## TASK ITEM
The lines below may contain the word "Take". Please count those that do and give the number alone.

Records drawn from a dataset:

--------------------------------------------------

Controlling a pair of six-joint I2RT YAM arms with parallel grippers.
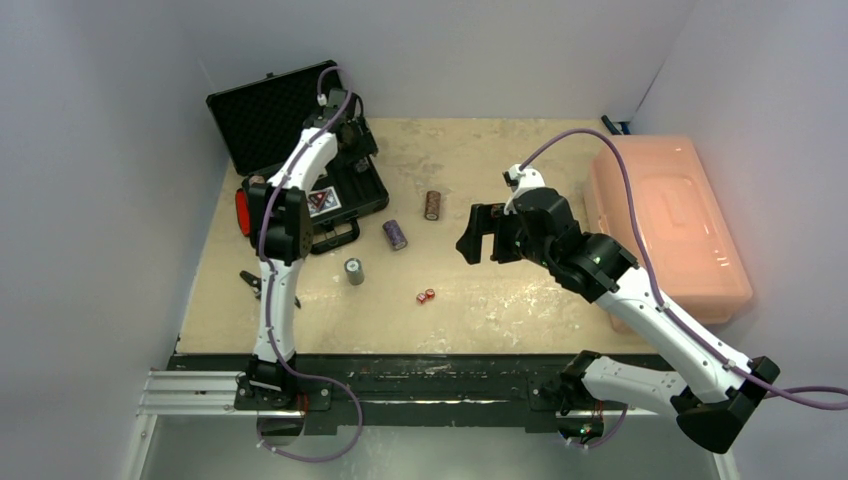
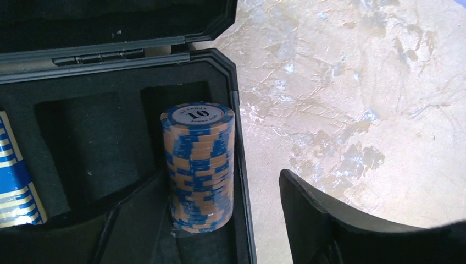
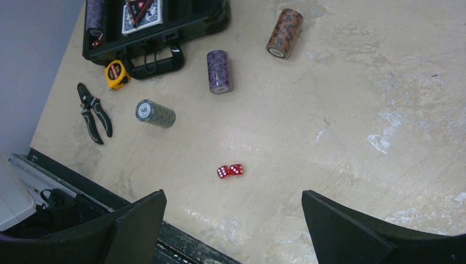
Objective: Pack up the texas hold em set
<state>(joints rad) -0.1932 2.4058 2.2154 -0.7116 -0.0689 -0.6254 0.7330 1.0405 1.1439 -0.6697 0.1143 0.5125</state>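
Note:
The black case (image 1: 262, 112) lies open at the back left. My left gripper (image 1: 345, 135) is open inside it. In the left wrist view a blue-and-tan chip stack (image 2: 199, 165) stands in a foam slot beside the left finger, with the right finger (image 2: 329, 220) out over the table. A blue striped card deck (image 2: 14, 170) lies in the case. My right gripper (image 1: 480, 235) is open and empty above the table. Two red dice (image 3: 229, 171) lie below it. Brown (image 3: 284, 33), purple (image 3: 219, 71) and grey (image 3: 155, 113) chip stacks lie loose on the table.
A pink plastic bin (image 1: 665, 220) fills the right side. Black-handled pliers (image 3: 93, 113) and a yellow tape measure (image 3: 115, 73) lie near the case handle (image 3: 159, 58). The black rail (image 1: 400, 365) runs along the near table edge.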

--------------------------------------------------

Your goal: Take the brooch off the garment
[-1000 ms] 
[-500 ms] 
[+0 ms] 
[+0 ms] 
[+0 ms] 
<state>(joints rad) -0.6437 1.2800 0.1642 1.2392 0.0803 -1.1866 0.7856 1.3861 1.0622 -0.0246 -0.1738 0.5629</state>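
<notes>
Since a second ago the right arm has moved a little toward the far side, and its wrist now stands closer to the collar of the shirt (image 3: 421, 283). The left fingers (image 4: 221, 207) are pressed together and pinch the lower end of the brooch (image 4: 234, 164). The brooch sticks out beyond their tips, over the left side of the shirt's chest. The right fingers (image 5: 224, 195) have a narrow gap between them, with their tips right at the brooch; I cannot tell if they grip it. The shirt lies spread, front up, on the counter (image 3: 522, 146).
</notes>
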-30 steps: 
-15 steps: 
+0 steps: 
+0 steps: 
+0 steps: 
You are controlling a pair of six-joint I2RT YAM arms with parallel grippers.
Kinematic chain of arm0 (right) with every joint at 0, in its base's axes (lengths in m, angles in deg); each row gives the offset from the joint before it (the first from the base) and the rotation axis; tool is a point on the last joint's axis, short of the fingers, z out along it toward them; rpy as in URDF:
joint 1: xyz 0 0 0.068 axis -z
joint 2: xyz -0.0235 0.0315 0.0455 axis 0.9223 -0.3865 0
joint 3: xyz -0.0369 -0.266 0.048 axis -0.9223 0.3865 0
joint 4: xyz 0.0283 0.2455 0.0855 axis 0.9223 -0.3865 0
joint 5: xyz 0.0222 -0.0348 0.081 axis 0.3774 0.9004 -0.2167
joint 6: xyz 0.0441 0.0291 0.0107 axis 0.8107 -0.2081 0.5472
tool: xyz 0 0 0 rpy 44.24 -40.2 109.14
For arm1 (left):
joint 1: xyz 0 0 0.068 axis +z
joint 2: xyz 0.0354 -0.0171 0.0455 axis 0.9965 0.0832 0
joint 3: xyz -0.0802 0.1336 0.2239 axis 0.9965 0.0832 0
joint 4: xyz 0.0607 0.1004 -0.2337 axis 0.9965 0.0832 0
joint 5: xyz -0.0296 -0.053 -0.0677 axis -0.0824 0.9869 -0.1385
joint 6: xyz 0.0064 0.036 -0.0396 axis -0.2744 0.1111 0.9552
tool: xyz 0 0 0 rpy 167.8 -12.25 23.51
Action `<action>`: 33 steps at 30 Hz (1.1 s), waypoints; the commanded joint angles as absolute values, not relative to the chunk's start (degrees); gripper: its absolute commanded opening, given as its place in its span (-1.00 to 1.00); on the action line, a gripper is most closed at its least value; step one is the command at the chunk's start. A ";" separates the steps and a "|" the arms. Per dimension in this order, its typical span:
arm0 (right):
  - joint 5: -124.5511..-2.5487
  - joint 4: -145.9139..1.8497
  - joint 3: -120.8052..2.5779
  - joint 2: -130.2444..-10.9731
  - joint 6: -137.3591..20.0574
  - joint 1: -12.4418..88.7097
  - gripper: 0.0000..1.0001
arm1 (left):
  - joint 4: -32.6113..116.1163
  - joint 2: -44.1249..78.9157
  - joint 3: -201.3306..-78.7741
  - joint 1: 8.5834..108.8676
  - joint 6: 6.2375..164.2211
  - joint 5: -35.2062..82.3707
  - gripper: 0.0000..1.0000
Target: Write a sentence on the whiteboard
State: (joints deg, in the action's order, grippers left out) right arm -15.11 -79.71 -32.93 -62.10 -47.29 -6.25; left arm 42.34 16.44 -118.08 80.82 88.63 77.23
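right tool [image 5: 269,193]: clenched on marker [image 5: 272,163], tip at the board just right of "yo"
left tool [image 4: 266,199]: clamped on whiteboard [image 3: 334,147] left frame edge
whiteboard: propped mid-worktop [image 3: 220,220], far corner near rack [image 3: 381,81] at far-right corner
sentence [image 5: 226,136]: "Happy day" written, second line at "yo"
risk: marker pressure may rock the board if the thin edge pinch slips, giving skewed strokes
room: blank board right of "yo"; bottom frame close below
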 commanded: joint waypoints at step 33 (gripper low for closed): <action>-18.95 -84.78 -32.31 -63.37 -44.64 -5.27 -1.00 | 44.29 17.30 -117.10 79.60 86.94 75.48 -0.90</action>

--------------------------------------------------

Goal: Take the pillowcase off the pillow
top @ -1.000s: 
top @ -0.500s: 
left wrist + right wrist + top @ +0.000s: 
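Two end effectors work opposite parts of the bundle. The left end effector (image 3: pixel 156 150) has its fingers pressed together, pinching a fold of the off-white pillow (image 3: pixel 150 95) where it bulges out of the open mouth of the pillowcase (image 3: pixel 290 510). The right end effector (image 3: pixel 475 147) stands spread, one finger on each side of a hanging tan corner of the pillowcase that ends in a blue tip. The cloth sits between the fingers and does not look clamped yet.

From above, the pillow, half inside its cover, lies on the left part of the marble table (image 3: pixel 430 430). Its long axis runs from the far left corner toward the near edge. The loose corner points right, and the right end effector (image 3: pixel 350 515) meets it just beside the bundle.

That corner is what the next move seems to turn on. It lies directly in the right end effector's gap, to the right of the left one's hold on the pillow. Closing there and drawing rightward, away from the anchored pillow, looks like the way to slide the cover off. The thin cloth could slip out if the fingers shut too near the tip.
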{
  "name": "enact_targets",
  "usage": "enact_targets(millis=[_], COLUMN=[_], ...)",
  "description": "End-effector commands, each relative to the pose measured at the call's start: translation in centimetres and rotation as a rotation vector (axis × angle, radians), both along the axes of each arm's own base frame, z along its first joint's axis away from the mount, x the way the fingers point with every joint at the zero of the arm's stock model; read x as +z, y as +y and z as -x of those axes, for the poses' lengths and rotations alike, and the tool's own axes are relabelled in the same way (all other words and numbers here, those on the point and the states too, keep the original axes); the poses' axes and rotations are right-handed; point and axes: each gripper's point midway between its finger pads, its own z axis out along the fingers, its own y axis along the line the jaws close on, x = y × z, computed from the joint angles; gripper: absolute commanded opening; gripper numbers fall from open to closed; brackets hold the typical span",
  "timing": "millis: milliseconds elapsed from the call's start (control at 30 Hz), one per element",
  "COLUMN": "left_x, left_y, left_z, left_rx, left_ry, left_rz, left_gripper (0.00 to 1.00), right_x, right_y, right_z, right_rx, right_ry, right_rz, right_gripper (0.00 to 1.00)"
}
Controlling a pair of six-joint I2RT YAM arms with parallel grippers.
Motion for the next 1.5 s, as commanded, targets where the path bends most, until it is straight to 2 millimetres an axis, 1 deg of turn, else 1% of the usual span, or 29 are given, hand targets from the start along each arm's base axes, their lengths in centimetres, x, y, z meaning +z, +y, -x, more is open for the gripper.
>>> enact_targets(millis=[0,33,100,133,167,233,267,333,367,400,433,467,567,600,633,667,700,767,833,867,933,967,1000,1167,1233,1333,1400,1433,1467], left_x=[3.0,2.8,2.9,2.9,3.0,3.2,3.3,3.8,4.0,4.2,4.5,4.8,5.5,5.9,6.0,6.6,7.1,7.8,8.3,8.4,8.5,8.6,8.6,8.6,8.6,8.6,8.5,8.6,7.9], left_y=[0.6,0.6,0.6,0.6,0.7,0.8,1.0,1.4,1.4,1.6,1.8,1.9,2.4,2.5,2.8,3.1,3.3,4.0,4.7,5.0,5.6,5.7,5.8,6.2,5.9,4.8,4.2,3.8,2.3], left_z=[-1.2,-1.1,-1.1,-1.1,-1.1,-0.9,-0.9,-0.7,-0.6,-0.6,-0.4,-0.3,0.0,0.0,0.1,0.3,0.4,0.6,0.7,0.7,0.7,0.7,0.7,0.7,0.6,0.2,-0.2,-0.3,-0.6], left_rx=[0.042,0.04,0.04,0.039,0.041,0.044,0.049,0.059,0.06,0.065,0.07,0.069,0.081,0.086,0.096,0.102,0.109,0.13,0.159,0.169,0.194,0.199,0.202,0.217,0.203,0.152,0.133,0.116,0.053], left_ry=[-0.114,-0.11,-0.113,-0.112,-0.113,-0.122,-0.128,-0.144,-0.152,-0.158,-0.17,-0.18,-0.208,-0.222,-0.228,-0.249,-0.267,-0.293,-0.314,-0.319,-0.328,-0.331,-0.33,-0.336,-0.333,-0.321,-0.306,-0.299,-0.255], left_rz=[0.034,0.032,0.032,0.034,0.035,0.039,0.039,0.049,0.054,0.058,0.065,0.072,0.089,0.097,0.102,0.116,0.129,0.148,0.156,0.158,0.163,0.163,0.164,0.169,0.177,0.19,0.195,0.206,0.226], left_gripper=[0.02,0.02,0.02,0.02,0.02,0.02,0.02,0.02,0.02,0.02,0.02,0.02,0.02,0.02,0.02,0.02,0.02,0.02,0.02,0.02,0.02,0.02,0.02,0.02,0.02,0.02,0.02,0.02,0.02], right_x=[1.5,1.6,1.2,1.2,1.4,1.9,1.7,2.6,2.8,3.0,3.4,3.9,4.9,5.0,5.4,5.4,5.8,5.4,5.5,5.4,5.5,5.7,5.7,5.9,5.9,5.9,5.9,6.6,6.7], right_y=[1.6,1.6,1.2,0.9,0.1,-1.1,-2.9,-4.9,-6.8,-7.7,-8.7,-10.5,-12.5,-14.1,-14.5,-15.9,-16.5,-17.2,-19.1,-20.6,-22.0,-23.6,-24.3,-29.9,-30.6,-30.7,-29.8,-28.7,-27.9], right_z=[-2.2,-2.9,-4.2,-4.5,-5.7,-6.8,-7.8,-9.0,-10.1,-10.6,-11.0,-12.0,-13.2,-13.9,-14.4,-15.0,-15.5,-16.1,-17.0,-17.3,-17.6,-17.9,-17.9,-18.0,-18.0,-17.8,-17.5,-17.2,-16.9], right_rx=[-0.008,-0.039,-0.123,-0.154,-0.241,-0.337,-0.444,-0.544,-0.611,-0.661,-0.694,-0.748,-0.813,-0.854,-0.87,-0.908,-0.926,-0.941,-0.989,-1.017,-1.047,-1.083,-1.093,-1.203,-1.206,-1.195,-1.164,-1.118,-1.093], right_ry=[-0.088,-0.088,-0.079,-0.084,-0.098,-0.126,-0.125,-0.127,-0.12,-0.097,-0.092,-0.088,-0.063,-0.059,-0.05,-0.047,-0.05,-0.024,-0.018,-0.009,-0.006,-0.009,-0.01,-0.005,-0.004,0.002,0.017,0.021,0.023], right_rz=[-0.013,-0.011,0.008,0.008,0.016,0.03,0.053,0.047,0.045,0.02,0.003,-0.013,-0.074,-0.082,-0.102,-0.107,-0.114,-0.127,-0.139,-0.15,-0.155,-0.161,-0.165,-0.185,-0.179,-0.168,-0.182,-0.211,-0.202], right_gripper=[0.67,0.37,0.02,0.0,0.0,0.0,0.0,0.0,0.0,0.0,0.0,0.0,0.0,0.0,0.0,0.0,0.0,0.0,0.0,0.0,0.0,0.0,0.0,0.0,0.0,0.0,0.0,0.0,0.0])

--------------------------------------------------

## YOUR SOLUTION
2